Johnson takes FDR’s side in the great debates about the Second World War. He agrees with those historians who praise the president for doing what he had to do in the fight against Hitler, even if that meant bypassing Congress and purposely misleading the public about the administration’s plans from the beginning to involve the nation in war. Johnson gives Wheeler a point, albeit a minor one, for being right in noting that FDR had established in American politics a new level of Machiavellian realpolitik that other presidents would not be slow to imitate. He looks ahead to the executive prevarication practiced by Lyndon Johnson in the Vietnam war and by George W. Bush in Operation Iraqi Freedom as latter-day instances of presidential deceit in the tradition of FDR’s example in World War II.

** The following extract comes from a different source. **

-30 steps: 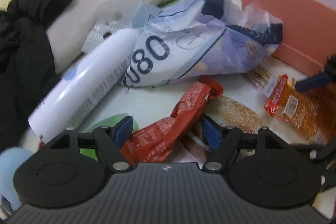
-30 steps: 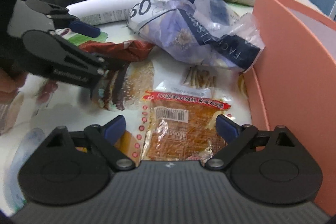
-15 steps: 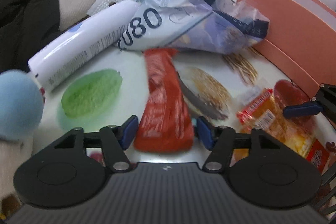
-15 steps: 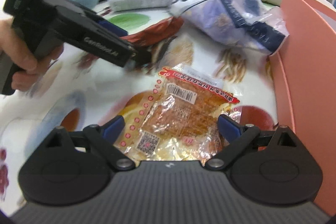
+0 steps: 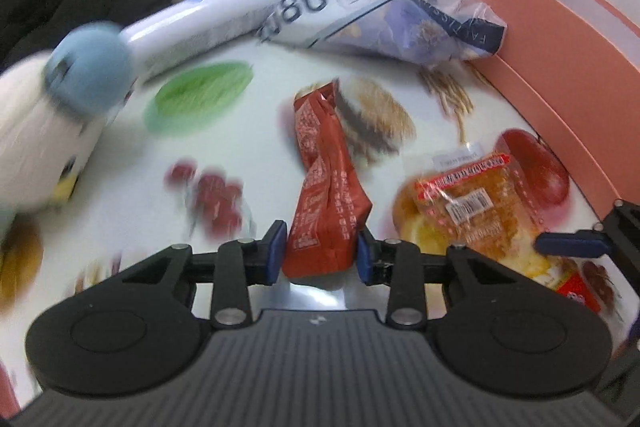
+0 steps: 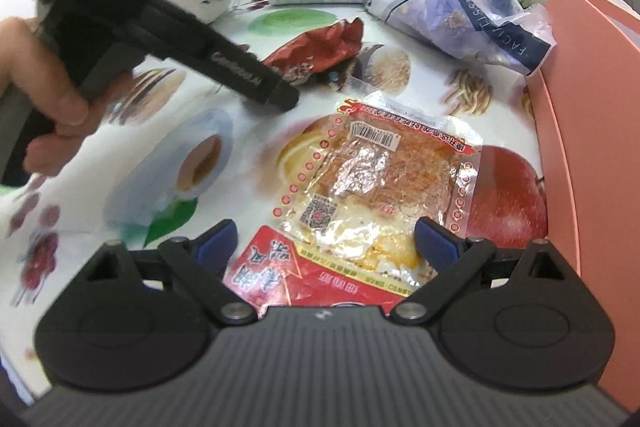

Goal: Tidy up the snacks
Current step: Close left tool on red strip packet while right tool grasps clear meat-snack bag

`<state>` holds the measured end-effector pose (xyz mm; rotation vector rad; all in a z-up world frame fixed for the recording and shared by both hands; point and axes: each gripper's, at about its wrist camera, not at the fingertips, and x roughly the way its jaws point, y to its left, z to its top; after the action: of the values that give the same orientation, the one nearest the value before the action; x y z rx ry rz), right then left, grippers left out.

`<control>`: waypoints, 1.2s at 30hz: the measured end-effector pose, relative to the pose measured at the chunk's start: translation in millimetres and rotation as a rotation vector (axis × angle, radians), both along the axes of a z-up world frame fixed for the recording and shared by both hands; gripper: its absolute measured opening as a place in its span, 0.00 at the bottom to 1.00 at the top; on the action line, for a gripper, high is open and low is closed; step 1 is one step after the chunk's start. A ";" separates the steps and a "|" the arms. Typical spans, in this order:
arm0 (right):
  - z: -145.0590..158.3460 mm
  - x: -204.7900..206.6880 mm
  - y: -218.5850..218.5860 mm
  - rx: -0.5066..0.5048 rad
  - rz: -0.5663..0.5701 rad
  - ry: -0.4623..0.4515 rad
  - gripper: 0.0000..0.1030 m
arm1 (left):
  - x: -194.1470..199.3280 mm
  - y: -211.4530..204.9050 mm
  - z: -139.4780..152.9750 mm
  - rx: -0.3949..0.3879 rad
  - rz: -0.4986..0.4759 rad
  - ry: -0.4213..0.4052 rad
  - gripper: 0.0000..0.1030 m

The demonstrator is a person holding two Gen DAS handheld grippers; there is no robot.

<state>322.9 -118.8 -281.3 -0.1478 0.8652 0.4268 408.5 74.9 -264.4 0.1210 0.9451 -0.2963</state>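
Left tongs (image 5: pixel 322 257) have just been closing and now stand narrow, their blue pads touching both sides of the red snack packet (image 5: pixel 324 183), which runs toward 12 o'clock across the printed bench (image 5: pixel 256 147). Right tongs (image 6: pixel 326 241) stand wide apart, pads clear of the clear-wrapped pastry (image 6: pixel 372 183) lying between them and running toward 12 o'clock, its red band with Chinese characters nearest the camera. That wrapper carries a barcode and a QR code. At 1 o'clock lies a blue-and-white bag (image 6: pixel 460 3) reading "FACIAL" and "080"; the pink box (image 6: pixel 592 87) stands at 3 o'clock.
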 end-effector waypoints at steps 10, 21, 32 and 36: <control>5.2 -64.2 -5.9 0.006 0.103 0.004 0.95 | -128.8 16.3 1.4 -0.058 0.204 0.013 0.39; 13.7 -129.1 -10.0 -0.004 0.118 0.007 0.95 | -193.4 -16.1 7.6 -0.098 0.303 0.040 0.39; 20.2 -151.1 -22.9 0.007 0.129 0.017 0.92 | -214.9 -20.7 12.8 -0.189 0.386 0.059 0.62; 30.0 -159.5 -31.5 0.053 0.085 0.006 0.92 | -224.3 -5.2 18.0 -0.291 0.442 0.047 0.71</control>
<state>163.4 -150.2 -251.4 -0.1348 0.8549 0.5296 184.3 69.7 -246.4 -0.3602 0.9387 -0.0243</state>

Very much on the negative side for Wheeler, “the anti-Semitism label has stuck to his legacy.” It is fair to wonder why. There is nothing in his personal record to indicate anti-Semitic attitudes. Johnson shows that the indictment of Wheeler as an anti-Semite, involving diverse episodes, really boils down to his role as a headliner for the America First Committee. Even the guilt-by-association argument, which Johnson allows to stand, has almost nothing to recommend it. In America First: The Battle Against Intervention, 1940-1941 (1953), Wayne Cole documents the organization’s aggressive recruitment of Jews, many of whom served in leadership roles. America First resolutely opposed anti-Semitism and shut down chapters shown to have been infected by it. Anti-Semitism existed in its ranks due to prejudices prevalent in American culture that were not at all in keeping with the official aims, objectives, and policies of America First. Johnson finds reasons to justify the perception of Wheeler’s anti-Semitism, but would have done better to exculpate him completely from this charge.
Johnson leaves room for argument about Wheeler’s legacy, but he performs a welcome service by bringing forth this hell-raiser’s story from out of the shadows of public forgetfulness. It is the story of a ruggedly independent-minded patriot whose prophetic warnings about the danger posed to the American people by their militarized empire have come to pass in our time.
Richard Drake is a professor of history at the University of Montana.